*** Opening DATA EXCERPT ***
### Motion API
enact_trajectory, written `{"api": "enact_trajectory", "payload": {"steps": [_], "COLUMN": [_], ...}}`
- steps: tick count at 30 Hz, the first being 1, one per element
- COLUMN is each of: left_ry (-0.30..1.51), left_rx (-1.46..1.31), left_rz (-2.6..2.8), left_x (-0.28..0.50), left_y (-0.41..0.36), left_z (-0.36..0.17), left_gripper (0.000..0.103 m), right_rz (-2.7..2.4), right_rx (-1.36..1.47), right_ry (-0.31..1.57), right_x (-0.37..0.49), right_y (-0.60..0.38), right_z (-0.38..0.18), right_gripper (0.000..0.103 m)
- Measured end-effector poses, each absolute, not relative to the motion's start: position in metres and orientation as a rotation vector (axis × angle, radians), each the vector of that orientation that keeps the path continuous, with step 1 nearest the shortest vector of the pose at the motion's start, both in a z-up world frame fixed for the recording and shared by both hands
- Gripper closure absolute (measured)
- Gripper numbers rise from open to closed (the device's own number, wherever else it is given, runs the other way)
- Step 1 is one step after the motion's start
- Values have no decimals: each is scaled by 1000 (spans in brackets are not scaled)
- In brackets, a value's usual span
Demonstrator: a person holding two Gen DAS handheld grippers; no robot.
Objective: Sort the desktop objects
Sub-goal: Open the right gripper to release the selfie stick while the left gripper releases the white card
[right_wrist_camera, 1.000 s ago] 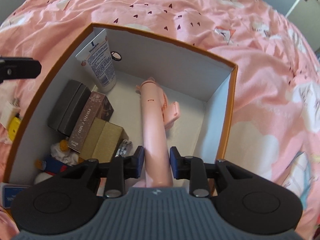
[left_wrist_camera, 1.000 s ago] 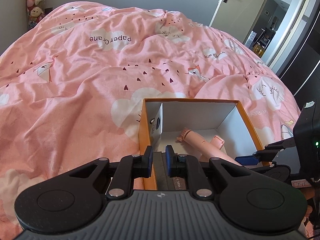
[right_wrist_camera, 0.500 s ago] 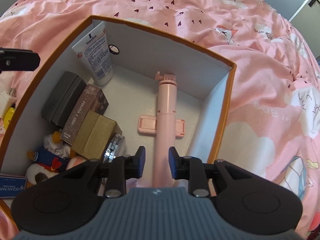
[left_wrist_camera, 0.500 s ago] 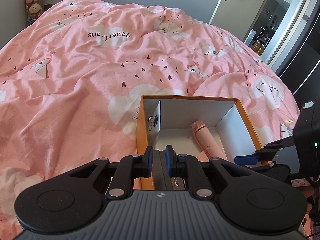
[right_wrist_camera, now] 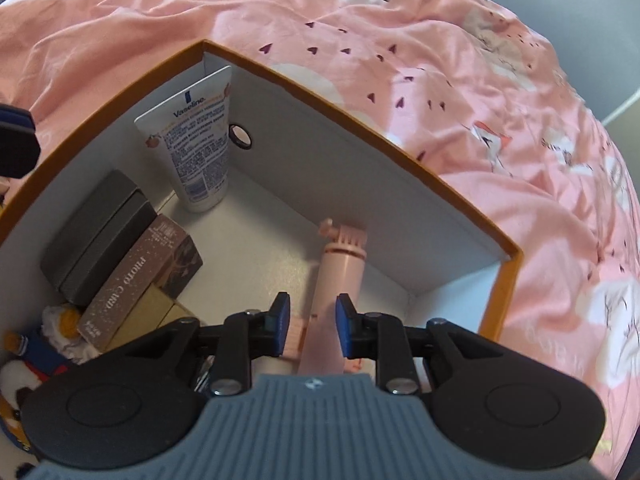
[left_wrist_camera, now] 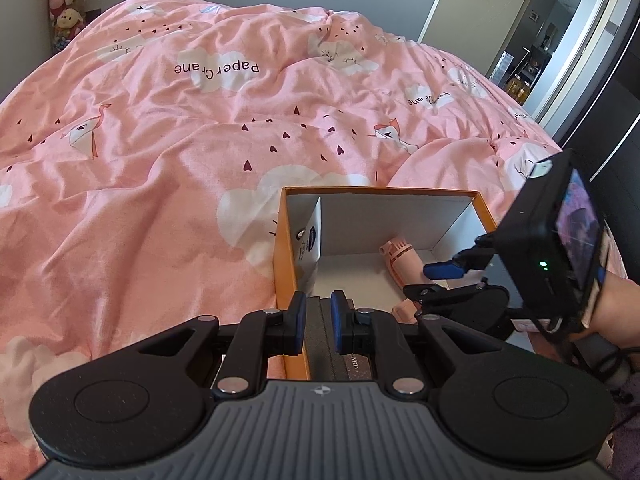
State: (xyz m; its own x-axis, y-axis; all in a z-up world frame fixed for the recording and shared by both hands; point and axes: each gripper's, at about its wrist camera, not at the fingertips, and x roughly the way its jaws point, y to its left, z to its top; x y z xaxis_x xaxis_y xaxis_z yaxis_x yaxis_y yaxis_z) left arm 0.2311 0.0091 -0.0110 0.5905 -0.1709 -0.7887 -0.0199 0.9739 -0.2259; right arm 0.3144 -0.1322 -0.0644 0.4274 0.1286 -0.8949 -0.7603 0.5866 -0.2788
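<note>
Your box point(right_wrist_camera: 404, 152) looks like cardboard, matt orange outside and smooth white inside. At its eleven o'clock corner, the tube point(right_wrist_camera: 196, 140) is glossy plastic. The pink stick point(right_wrist_camera: 340, 264) is smooth matt plastic. The bedcover point(left_wrist_camera: 160, 160) around them is soft, creased cloth.

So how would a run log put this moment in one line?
step: stowing pink selfie stick in orange box | right gripper: jaws opening, stick between them | left gripper: closed, at box edge
</note>
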Motion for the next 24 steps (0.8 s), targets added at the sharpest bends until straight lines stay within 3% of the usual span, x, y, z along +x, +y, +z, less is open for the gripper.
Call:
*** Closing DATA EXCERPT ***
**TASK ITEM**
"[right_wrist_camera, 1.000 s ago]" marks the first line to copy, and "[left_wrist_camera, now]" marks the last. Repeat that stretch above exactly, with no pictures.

**TASK ANSWER**
[right_wrist_camera, 1.000 s ago] 
[left_wrist_camera, 1.000 s ago] 
[right_wrist_camera, 0.500 s ago] 
[left_wrist_camera, 0.500 s ago] 
[right_wrist_camera, now] 
[left_wrist_camera, now] 

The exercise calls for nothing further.